■ PROBLEM TO SOLVE ■
Give the data again exactly, stopping after the "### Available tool" line.

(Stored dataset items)
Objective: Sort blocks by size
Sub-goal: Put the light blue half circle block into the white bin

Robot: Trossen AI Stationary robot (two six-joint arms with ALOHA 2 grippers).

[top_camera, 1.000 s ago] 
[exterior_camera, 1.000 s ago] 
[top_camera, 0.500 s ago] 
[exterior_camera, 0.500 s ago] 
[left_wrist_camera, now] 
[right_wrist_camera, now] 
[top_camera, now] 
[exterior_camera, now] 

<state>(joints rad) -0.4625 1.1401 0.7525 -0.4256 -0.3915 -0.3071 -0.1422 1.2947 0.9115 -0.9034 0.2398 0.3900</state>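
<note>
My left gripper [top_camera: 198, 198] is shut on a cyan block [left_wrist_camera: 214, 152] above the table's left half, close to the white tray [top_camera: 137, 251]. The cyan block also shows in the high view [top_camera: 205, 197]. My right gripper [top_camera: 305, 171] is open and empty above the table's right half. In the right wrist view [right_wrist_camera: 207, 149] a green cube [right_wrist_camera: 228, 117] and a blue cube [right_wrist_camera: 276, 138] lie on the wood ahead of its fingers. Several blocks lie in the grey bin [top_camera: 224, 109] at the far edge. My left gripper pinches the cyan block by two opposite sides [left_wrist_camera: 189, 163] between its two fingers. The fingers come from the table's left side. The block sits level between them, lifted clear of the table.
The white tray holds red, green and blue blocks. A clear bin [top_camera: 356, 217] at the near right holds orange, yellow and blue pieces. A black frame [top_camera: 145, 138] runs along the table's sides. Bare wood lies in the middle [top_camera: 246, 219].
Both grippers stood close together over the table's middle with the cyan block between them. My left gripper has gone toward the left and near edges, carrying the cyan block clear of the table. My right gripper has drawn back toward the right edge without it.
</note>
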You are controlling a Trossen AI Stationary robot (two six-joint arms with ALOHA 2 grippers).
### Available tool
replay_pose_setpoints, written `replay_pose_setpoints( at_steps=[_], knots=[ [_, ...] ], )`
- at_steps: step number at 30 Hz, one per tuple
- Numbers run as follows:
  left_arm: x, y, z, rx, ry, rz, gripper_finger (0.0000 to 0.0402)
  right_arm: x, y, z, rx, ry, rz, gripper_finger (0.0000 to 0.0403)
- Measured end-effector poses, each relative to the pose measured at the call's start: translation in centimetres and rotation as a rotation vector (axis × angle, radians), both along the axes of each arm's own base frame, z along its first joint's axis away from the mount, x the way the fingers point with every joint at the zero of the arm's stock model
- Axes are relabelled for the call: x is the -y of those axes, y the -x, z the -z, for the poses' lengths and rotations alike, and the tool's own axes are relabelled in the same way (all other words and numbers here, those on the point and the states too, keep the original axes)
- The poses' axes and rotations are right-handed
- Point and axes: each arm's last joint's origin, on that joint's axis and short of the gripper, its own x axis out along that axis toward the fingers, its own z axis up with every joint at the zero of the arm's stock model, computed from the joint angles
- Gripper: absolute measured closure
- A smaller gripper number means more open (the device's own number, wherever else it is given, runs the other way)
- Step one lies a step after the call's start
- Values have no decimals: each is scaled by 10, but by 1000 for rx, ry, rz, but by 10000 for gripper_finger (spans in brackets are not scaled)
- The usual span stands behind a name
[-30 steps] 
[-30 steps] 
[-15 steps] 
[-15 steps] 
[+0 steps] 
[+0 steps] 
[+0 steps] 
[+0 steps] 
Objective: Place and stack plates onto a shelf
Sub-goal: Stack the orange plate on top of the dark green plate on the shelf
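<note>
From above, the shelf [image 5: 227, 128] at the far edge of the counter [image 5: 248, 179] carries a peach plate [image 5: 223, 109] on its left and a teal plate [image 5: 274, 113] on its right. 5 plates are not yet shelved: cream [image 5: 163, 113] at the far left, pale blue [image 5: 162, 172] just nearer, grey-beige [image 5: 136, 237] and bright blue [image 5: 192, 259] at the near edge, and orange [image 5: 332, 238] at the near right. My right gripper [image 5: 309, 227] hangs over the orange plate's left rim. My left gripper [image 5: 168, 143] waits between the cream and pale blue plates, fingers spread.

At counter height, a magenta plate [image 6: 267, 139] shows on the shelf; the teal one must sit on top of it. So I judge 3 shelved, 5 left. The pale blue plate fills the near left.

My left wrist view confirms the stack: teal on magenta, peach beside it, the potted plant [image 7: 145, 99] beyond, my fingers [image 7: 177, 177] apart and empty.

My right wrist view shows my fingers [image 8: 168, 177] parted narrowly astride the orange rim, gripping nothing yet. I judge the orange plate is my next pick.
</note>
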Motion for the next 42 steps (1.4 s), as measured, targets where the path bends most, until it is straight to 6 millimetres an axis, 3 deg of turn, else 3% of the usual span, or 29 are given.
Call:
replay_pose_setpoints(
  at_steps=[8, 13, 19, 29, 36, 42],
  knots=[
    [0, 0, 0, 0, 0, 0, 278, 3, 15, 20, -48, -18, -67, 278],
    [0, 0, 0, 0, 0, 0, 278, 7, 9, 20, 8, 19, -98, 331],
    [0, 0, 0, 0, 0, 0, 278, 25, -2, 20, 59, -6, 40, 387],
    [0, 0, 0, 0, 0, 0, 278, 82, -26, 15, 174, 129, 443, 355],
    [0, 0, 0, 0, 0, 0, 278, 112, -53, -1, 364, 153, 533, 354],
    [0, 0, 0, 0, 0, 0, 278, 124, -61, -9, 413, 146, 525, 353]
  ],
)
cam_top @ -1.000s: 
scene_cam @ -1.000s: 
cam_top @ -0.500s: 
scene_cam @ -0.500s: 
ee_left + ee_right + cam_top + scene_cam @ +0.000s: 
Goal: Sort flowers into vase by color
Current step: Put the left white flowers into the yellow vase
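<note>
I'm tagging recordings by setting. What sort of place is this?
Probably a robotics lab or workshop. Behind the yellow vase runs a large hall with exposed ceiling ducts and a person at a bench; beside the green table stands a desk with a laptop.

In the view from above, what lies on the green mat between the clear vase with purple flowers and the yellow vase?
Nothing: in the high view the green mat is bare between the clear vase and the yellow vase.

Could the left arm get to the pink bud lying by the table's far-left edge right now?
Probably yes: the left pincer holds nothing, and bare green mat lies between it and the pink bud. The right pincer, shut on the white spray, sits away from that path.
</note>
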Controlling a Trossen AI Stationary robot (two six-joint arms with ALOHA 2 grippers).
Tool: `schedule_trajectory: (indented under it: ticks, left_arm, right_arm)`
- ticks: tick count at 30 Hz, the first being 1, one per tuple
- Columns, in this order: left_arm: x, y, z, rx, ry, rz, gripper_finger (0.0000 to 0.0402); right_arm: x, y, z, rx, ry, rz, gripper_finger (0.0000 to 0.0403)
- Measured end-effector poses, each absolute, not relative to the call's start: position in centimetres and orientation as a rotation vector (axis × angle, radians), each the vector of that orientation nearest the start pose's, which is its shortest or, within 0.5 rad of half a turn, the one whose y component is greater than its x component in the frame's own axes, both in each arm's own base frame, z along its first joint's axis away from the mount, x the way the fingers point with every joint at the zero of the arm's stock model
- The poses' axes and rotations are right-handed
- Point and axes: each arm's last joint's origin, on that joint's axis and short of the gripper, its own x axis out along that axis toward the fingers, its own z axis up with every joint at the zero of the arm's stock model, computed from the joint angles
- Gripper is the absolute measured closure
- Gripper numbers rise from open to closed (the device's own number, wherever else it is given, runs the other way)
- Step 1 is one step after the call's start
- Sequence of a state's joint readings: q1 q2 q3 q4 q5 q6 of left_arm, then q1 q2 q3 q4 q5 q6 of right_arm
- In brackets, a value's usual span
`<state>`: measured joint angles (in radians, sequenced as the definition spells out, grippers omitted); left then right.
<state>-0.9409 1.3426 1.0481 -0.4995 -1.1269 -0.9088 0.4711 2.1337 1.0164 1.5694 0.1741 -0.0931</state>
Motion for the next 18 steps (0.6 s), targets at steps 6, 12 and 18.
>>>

■ PROBLEM SOLUTION ■
Objective: Sort blocks by size
Sub-goal: Put the light blue half circle block into the white bin

Robot: Trossen AI Stationary robot (two six-joint arms with ALOHA 2 grippers).

[top_camera, 1.000 s ago] 
[exterior_camera, 1.000 s ago] 
[top_camera, 0.500 s ago] 
[exterior_camera, 0.500 s ago] 
[left_wrist_camera, now] 
[right_wrist_camera, now] 
[top_camera, now] 
[exterior_camera, now] 

<state>(joints rad) -0.4625 1.1401 0.7525 -0.4256 -0.3915 -0.3071 -0.1422 1.2947 0.9115 -0.9034 0.2398 0.3900</state>
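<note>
My left gripper [top_camera: 198, 198] is shut on a cyan block [left_wrist_camera: 214, 152] above the table's left half, close to the white tray [top_camera: 137, 251]. The cyan block also shows in the high view [top_camera: 205, 197]. My right gripper [top_camera: 305, 171] is open and empty above the table's right half. In the right wrist view [right_wrist_camera: 207, 149] a green cube [right_wrist_camera: 228, 117] and a blue cube [right_wrist_camera: 276, 138] lie on the wood ahead of its fingers. Several blocks lie in the grey bin [top_camera: 224, 109] at the far edge. My left gripper pinches the cyan block by two opposite sides [left_wrist_camera: 189, 163] between its two fingers. The fingers come from the table's left side. The block sits level between them, lifted clear of the table.
The white tray holds red, green and blue blocks. A clear bin [top_camera: 356, 217] at the near right holds orange, yellow and blue pieces. A black frame [top_camera: 145, 138] runs along the table's sides. Bare wood lies in the middle [top_camera: 246, 219].
Both grippers stood close together over the table's middle with the cyan block between them. My left gripper has gone toward the left and near edges, carrying the cyan block clear of the table. My right gripper has drawn back toward the right edge without it.
</note>
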You are controlling a Trossen AI Stationary robot (two six-joint arms with ALOHA 2 grippers).
### Available tool

That covers the exercise completely.